# Exercise directions:
Go over the listing below line by line, and return each one holding the string "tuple".

BEGIN Records for the task

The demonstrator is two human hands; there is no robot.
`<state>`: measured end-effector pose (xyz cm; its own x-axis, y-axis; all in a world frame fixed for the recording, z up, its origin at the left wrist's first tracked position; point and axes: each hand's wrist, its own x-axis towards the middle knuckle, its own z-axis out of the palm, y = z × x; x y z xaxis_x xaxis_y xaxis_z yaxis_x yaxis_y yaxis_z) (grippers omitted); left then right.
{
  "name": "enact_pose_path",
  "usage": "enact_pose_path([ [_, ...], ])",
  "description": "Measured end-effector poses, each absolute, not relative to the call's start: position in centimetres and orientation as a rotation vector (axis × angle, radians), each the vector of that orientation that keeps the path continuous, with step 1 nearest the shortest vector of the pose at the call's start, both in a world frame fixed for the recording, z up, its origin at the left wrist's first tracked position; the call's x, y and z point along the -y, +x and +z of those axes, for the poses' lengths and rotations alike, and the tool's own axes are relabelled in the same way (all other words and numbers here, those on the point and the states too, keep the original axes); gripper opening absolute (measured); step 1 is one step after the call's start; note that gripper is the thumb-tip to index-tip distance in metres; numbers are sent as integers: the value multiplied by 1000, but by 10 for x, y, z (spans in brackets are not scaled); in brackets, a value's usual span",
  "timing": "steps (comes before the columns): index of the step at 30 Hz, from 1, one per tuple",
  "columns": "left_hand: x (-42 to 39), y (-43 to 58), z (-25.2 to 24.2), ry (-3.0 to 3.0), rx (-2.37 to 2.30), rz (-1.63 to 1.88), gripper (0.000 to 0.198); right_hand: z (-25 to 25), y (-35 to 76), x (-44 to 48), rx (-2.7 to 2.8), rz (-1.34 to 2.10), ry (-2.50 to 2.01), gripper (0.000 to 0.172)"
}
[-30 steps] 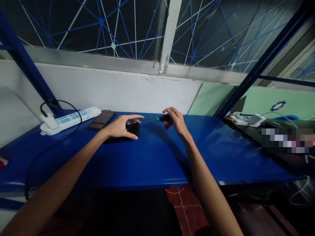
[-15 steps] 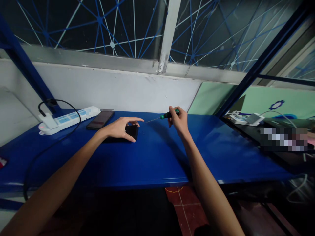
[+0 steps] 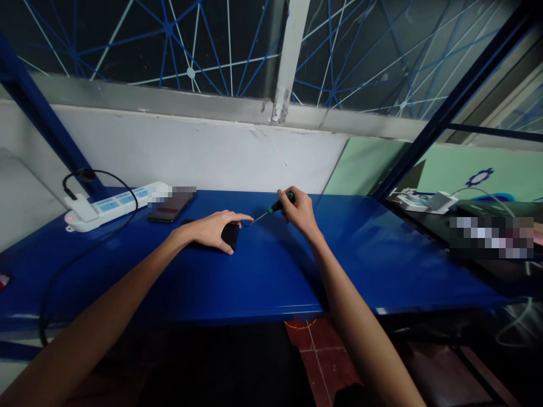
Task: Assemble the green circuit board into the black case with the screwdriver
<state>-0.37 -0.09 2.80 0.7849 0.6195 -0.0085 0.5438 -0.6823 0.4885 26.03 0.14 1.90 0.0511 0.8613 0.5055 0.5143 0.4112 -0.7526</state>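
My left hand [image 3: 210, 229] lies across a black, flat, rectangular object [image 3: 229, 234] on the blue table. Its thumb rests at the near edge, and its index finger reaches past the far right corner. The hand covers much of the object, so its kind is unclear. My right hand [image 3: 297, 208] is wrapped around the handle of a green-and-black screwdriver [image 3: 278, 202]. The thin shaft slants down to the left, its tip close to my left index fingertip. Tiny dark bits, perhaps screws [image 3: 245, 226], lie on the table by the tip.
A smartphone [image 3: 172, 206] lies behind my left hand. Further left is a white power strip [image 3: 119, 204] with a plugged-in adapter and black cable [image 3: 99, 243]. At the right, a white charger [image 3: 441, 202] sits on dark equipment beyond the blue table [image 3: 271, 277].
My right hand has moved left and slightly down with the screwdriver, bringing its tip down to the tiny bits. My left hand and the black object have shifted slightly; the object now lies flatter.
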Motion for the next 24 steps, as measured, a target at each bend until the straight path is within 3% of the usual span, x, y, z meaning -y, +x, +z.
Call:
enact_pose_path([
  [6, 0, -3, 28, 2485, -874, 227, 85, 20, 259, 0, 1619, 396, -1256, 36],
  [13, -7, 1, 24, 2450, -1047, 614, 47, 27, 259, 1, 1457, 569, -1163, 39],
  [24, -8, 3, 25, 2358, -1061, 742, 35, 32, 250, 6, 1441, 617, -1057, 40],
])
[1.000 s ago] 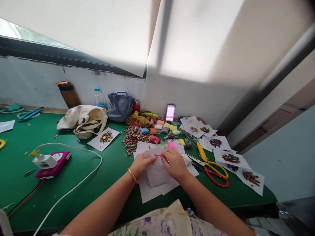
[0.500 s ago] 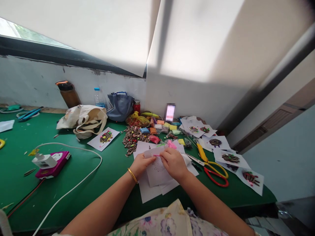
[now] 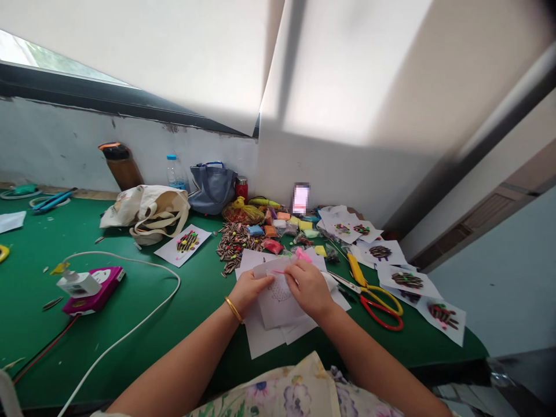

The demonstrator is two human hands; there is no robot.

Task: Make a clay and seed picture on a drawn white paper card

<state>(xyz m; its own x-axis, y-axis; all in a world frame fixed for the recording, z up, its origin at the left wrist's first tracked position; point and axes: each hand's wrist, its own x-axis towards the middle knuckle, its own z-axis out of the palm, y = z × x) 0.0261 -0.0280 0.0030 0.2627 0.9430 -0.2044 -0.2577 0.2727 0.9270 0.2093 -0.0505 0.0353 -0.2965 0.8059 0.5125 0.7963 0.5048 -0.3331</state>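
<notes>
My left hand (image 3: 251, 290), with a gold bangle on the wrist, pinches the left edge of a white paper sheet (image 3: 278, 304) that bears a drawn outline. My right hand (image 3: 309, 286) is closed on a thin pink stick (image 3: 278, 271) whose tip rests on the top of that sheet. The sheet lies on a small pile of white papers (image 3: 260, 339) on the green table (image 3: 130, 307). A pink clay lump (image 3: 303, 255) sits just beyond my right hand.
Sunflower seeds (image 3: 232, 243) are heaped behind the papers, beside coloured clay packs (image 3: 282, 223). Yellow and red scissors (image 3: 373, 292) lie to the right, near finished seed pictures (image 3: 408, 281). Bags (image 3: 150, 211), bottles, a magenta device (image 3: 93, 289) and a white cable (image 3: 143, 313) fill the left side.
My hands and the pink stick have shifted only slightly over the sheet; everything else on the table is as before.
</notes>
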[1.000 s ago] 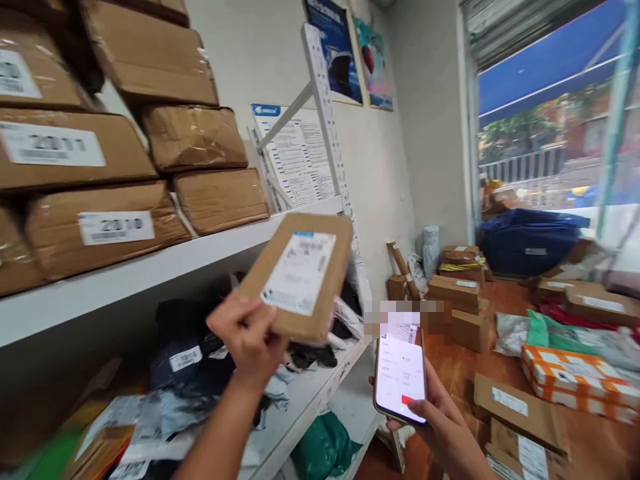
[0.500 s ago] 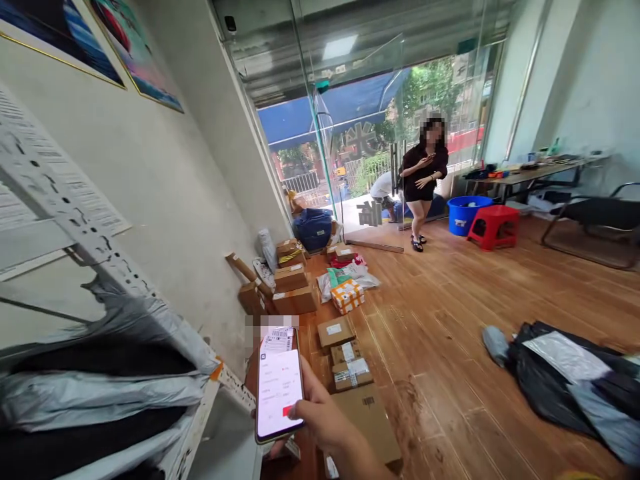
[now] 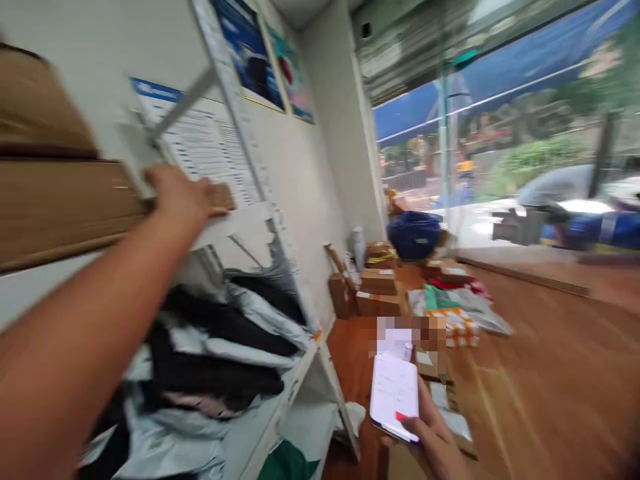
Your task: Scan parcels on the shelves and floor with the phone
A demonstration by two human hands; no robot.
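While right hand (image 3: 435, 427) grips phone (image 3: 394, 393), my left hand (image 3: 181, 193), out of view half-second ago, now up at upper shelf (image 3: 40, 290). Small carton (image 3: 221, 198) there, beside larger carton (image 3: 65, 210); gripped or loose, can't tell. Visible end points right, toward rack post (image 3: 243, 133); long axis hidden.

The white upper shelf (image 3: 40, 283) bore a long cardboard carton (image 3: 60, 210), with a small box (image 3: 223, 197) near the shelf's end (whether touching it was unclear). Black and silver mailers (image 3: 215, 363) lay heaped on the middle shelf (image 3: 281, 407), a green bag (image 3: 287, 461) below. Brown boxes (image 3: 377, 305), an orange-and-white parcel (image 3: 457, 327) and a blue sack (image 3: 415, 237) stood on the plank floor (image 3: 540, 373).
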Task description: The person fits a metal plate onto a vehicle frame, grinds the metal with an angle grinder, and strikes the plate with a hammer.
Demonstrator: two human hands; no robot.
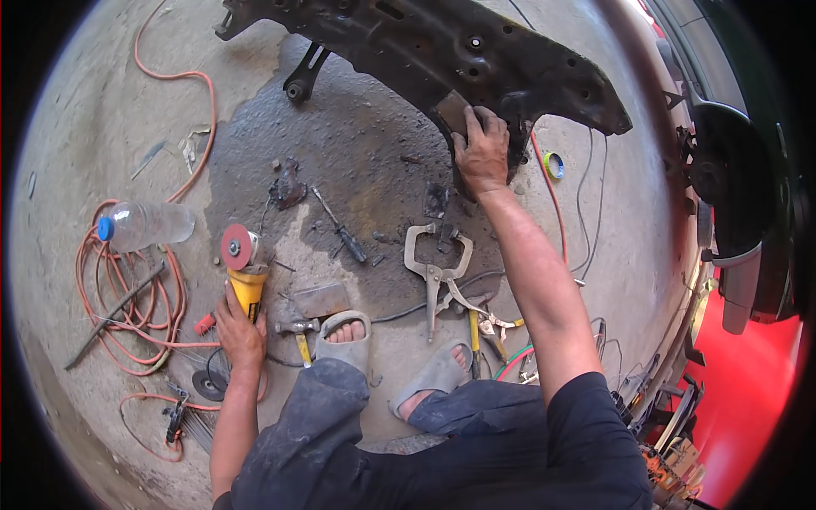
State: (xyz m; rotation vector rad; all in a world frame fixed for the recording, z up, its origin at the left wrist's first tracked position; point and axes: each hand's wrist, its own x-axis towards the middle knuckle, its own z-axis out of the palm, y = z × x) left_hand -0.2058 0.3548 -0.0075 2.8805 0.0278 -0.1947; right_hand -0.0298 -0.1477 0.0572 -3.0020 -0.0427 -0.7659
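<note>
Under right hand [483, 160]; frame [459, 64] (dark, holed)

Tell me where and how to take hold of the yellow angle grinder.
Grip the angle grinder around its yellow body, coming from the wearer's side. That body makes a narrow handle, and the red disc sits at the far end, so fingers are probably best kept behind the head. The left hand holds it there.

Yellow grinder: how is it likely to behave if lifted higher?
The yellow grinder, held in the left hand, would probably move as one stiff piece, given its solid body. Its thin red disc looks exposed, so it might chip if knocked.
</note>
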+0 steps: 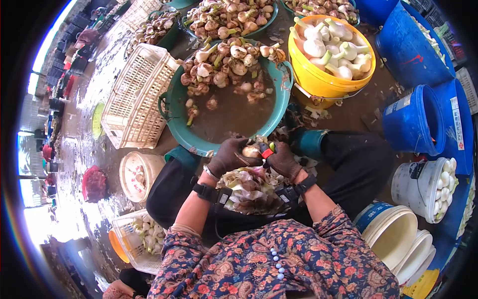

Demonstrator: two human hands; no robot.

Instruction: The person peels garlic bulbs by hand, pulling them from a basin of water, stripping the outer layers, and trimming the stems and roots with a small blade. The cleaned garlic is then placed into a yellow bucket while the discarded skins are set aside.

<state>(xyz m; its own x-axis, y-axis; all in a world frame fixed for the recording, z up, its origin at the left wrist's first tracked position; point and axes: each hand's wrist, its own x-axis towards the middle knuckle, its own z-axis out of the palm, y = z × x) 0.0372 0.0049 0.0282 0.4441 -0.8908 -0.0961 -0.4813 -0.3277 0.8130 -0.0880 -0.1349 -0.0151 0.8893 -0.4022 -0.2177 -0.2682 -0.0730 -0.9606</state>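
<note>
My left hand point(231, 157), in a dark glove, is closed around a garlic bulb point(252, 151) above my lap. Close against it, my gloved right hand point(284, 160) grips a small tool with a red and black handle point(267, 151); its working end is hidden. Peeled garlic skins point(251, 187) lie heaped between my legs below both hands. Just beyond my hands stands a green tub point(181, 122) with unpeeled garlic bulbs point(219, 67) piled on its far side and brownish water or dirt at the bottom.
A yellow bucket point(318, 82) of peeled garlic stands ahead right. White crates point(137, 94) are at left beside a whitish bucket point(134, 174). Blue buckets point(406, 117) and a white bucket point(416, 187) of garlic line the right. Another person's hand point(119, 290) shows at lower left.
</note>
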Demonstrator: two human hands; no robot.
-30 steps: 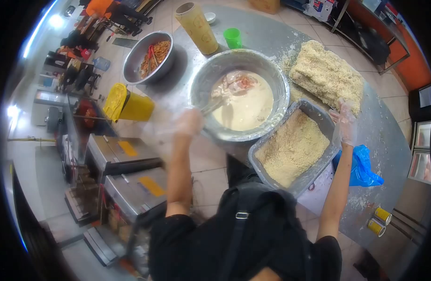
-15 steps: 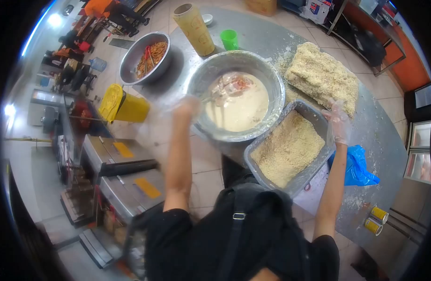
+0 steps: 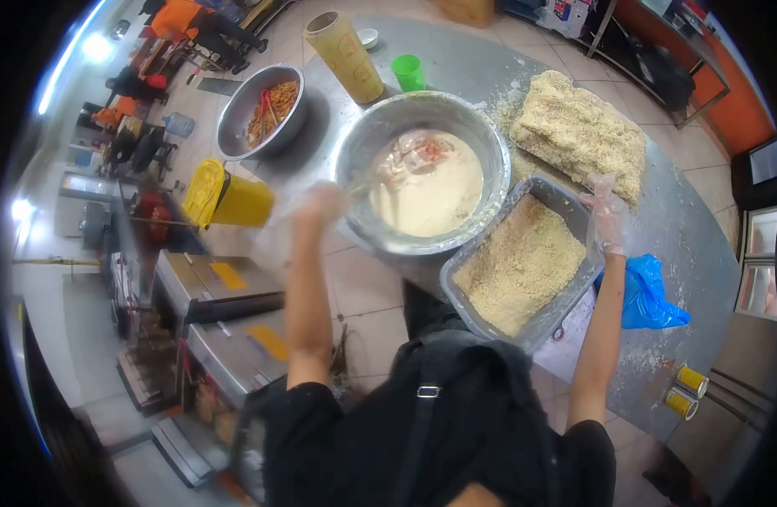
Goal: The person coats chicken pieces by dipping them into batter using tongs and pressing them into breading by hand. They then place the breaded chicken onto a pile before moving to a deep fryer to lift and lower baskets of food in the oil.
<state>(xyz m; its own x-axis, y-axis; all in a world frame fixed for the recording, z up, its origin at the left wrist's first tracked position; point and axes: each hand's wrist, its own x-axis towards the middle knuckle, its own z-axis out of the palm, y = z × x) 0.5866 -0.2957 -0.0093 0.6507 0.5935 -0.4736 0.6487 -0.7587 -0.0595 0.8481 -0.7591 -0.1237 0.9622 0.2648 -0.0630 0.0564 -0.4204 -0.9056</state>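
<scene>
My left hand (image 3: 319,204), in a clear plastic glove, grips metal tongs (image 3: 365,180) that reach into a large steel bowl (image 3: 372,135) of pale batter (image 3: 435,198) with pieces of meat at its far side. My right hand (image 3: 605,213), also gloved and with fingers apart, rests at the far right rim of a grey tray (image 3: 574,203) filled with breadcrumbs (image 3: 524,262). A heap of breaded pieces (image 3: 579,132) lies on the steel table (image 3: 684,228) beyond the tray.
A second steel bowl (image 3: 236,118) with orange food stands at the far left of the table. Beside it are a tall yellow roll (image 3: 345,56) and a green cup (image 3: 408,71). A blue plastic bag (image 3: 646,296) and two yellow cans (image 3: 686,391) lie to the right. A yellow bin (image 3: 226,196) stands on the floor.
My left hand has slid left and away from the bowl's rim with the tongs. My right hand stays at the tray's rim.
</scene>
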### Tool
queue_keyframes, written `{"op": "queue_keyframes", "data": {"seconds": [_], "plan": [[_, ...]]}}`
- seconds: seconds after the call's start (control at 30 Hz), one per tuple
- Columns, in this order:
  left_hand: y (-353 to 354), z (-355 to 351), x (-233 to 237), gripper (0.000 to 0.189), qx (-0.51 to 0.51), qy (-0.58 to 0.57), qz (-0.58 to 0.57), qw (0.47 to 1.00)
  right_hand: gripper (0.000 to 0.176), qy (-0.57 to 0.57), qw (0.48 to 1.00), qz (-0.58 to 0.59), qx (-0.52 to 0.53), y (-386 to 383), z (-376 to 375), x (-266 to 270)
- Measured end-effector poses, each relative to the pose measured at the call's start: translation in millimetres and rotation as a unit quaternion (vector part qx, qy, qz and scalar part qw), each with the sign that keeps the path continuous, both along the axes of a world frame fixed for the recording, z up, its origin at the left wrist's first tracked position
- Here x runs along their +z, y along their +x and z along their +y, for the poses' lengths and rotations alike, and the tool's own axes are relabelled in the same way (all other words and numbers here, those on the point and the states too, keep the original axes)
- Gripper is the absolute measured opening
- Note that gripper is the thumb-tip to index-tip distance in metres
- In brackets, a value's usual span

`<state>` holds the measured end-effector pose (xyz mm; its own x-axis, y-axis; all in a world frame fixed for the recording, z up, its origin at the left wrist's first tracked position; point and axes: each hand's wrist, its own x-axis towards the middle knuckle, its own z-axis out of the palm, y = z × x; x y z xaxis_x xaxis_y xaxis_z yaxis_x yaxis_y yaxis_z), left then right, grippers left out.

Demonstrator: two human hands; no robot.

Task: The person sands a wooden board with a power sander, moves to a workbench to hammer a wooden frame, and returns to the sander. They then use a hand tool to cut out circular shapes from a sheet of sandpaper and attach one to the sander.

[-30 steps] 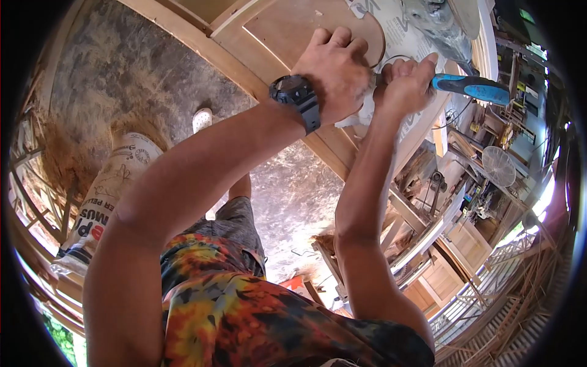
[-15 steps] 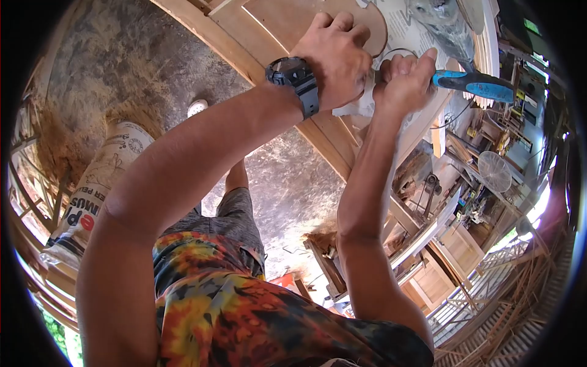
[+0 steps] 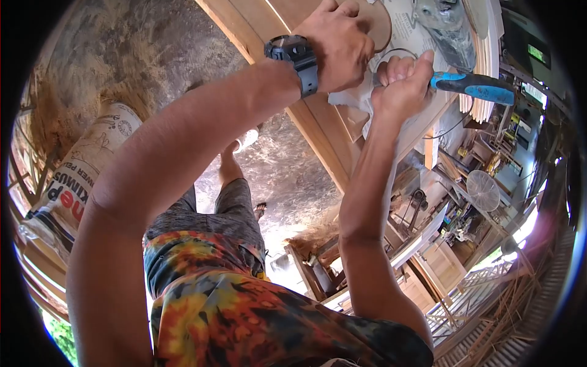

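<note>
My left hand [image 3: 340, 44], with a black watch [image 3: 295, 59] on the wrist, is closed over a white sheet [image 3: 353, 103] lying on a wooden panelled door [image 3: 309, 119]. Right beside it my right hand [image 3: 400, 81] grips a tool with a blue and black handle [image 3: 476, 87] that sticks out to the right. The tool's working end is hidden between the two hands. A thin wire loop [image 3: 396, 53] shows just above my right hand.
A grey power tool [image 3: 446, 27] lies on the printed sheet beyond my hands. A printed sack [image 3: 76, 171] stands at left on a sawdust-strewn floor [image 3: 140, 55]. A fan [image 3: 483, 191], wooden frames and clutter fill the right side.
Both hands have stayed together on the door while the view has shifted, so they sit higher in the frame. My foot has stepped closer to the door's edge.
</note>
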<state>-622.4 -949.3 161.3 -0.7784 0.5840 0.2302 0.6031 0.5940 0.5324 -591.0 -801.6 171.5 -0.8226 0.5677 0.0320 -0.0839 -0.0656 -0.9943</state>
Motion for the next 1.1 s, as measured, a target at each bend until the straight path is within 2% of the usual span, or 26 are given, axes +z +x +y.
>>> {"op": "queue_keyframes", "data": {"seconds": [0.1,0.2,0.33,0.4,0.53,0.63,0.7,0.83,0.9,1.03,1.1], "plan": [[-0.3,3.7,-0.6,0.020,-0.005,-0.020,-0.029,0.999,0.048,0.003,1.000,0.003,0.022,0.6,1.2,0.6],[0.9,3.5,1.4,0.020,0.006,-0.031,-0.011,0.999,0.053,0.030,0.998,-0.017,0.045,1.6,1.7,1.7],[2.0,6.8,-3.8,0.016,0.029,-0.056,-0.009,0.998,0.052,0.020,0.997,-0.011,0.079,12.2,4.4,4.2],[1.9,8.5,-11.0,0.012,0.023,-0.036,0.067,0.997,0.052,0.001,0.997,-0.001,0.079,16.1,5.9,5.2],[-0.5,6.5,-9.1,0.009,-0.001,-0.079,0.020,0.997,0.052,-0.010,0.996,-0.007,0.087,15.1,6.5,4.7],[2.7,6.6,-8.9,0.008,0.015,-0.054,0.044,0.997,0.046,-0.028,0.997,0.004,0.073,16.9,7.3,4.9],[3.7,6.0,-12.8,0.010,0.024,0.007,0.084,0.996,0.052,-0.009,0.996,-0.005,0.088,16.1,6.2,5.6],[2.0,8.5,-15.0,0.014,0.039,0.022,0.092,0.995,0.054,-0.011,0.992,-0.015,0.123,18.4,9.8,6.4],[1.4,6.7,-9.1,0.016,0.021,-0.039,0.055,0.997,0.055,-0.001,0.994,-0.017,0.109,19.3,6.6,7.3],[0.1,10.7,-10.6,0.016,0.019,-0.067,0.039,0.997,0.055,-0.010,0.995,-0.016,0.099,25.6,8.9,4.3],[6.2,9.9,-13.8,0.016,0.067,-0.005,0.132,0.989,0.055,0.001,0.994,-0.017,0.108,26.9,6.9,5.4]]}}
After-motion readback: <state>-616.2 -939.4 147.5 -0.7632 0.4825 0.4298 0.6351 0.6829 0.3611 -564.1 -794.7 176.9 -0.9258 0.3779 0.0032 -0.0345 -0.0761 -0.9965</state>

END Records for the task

# Result of the task:
  "timing": "steps (comes before the columns): index of the step at 30 Hz, from 1, one per tuple",
- seconds: seconds after the call's start (control at 30 Hz), one per tuple

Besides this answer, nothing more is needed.